"Sudah photoshoot hari ini aku libur seminggu lebih mungkin, jadi jangan terima tawaran apa pun ya. Aku mau istirahat ke Soeraandaru."
"Aku mau ke sana juga, Ren. Kalau selesai urusan aku nyusul ya."
"Boleh, nanti menginap di rumah ku saja. Jangan lupa bawa kebaya, atau beli tuh nanti dekat stasiun."
"Gampang itu."
Selesai photoshoot sorenya Serena langsung pulang ke rumah. Dia hanya membawa perawatan tubuhnya lalu pergi ke stasiun langsung menuju ke Kota Soeraandaru. Pakaiannya di sana banyak, karena sebulan sekali Serena mengirimkan pakaiannya ke rumahnya di Soeraandaru walaupun dia jarang pulang ke tanah kelahirannya itu.

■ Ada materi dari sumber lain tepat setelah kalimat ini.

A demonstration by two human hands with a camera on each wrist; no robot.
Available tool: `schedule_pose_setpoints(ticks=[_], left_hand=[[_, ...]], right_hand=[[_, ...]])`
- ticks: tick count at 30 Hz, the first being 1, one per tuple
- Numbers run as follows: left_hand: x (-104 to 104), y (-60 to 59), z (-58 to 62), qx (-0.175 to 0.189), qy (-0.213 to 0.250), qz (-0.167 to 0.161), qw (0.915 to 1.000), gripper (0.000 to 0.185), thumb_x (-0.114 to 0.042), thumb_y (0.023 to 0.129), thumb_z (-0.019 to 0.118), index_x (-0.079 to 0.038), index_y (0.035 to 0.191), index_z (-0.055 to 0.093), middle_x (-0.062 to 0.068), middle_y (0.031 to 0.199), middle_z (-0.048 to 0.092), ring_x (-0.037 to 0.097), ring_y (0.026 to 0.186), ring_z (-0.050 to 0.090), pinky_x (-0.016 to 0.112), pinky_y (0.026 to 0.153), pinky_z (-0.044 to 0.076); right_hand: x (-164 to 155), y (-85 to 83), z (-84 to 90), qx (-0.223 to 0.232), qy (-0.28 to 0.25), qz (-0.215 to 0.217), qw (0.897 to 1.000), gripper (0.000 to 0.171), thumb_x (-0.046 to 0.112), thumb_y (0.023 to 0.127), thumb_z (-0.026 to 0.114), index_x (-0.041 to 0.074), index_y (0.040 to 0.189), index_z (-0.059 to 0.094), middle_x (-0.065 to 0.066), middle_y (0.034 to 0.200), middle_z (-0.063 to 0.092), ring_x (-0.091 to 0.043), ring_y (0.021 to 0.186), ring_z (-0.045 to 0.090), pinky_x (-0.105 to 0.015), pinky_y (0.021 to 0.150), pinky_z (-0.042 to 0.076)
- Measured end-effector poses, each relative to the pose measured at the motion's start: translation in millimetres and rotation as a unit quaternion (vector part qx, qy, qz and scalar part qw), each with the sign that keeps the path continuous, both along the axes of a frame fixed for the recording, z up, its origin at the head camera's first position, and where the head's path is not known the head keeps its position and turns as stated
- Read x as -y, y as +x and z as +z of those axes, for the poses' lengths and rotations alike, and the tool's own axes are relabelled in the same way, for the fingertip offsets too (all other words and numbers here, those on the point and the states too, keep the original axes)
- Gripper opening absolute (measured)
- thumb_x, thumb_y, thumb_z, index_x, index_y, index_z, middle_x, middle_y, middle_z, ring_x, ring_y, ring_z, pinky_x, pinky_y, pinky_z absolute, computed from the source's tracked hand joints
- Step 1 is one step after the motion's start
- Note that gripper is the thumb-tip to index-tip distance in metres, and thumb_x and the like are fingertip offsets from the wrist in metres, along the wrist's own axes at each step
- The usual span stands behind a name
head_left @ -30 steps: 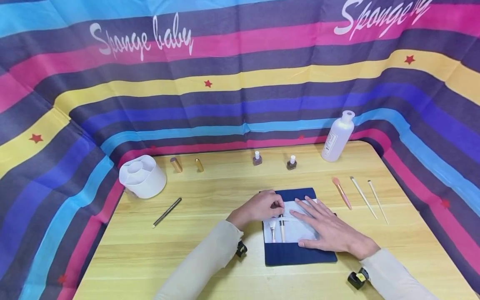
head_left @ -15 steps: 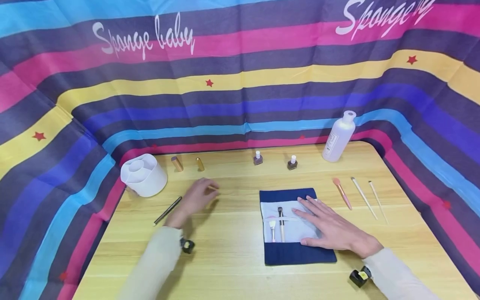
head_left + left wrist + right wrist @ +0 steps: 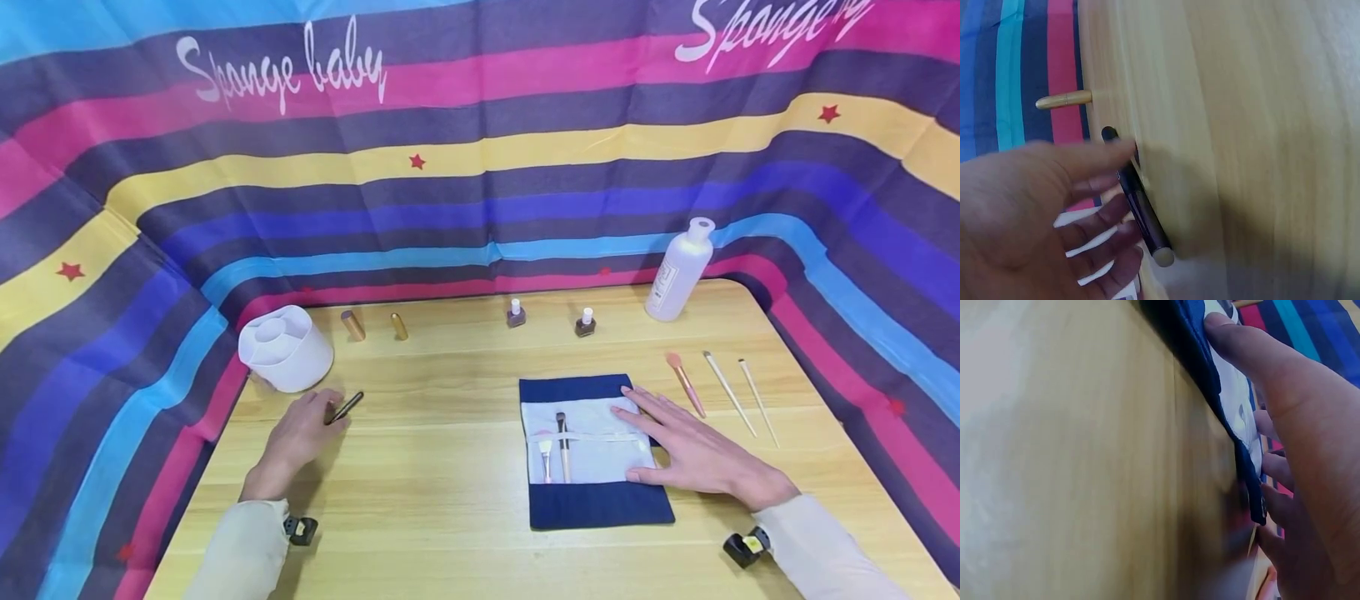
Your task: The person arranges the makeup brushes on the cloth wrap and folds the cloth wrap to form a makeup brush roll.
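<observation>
On the left of the table my left hand (image 3: 297,432) has its thumb and fingers around a slim dark makeup brush (image 3: 1147,215) with a pale round tip. The far end of that brush pokes out past the fingers in the head view. A navy brush roll (image 3: 600,505) with a white lining lies unfolded in front. Tucked under its white elastic strap are a white-tipped brush (image 3: 545,457) and a dark-bristled brush (image 3: 564,454). My right hand (image 3: 697,457) rests, fingers extended, on the roll's right edge.
A white divided organizer (image 3: 285,354) stands just beyond my left hand. Two small tubes (image 3: 399,327) and two little bottles (image 3: 586,323) line the back, with a tall translucent bottle (image 3: 678,275) at back right. A pink brush (image 3: 686,386) and two thin white-handled brushes (image 3: 729,393) lie right.
My left hand has left the strap of the brush roll and travelled left to the dark brush, which it now grips. My right hand has slid slightly right toward the roll's edge.
</observation>
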State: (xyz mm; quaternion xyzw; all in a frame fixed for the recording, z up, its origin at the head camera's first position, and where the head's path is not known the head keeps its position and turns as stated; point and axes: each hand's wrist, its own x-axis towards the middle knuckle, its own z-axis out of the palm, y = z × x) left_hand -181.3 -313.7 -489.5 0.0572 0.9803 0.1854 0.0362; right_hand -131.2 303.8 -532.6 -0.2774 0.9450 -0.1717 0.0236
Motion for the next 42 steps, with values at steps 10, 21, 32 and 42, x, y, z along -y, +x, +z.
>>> schedule_pose_setpoints(ticks=[10,21,32,42], left_hand=[[-12,-2.5,4.3,0.004,0.057,0.001,0.9984,0.020,-0.014,0.106,0.068,-0.005,0.123,0.074,0.008,0.105,0.076,0.023,0.094,0.068,0.042,0.082,0.054],[-120,-36.0,24.3,0.087,0.269,-0.100,0.9540,0.033,-0.023,0.110,0.066,-0.011,0.141,0.067,0.018,0.123,0.077,0.032,0.102,0.074,0.042,0.084,0.063],[-231,-53.7,15.9,0.108,0.273,-0.194,0.9362,0.028,-0.040,0.108,0.069,-0.017,0.120,0.078,0.004,0.106,0.074,0.018,0.093,0.064,0.031,0.080,0.055],[-294,-55.1,-2.6,0.130,0.287,-0.218,0.9236,0.021,-0.044,0.104,0.075,-0.022,0.104,0.078,-0.008,0.096,0.071,0.008,0.089,0.060,0.027,0.080,0.051]], right_hand=[[-4,-0.3,-5.4,-0.022,-0.012,0.018,1.000,0.092,0.071,0.092,0.076,0.026,0.167,0.046,-0.012,0.178,0.033,-0.041,0.159,0.041,-0.008,0.126,-0.008],[-3,-0.3,-2.8,0.007,-0.011,0.009,1.000,0.100,0.079,0.088,0.074,0.027,0.168,0.044,-0.010,0.180,0.029,-0.042,0.162,0.035,-0.006,0.123,-0.010],[-1,0.4,-2.0,0.008,-0.011,0.010,1.000,0.101,0.080,0.088,0.073,0.025,0.167,0.046,-0.012,0.180,0.030,-0.041,0.161,0.036,-0.007,0.124,-0.010],[-1,0.1,-2.1,0.003,-0.012,0.014,1.000,0.102,0.079,0.088,0.073,0.023,0.168,0.045,-0.013,0.179,0.030,-0.041,0.161,0.037,-0.009,0.126,-0.010]])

Serena sampai sekitar jam 2 pagi, dia di jemput supir yang bekerja dengan keluarganya sejak dulu. Suasana Kota Soeraandaru dini hari tetap tidak sesepi itu, ada saja warga lokal atau turis yang tertangkap oleh matanya.
Sekitar 20 menit dari stasiun mobil yang Serena tumpangi memasuki halaman rumahnya. Di depan pintu sudah ada mbok yang menjaga rumah menunggu kedatangannya.
"Kenging punapa mbok dereng tilem?" (Kenapa Mbok belum tidur?"
"Mbok ngentosi sampeyan, Nduk. Sampeyan wangsul mriki ndadak, benjing dalu sampun kesah medal nggih. Mangga mlebet." (Mbok menunggu kamu, Nduk. Kamu datang ke sini mendadak, besok jangan pergi keluar ya. Ayo masuk.)
"Padahal benjing dalu kula dolan medal, Mbok." (Padahal besok malam aku mau main ke luar, Mbok."
"Menawi badhe dolan benjing siyang mawon, Nduk." (Kalau mau main besok siang saja, Nduk.)
"Iya deh. Mbok kesah tilem mawon, kula ugi badhe langsung ngaso soalipun. Matur sembah nuwun, Mbok. "(Mbok pergi tidur saja, aku juga mau langsung istirahat soalnya. Terima kasih, Mbok.)
"Sami-sami, Nduk."
Serena memasuki kamarnya. Rumahnya ini merupakan rumah adat Jawa yang sebagian besar terbuat dari kayu itu membuat kesan tenang dan nyaman, Serena merasa tenang sekali jika sudah di rumah ini.
Sebelum tidur Serena memutuskan untuk mandi, dia mengambil kain jarik dari dalam lemari sebagai ganti handuk, di sini handuk hanya ada yang berukuran kecil untuk keramas dan handuk wajah. Budaya dulu masih tetap terjaga sampai sekarang.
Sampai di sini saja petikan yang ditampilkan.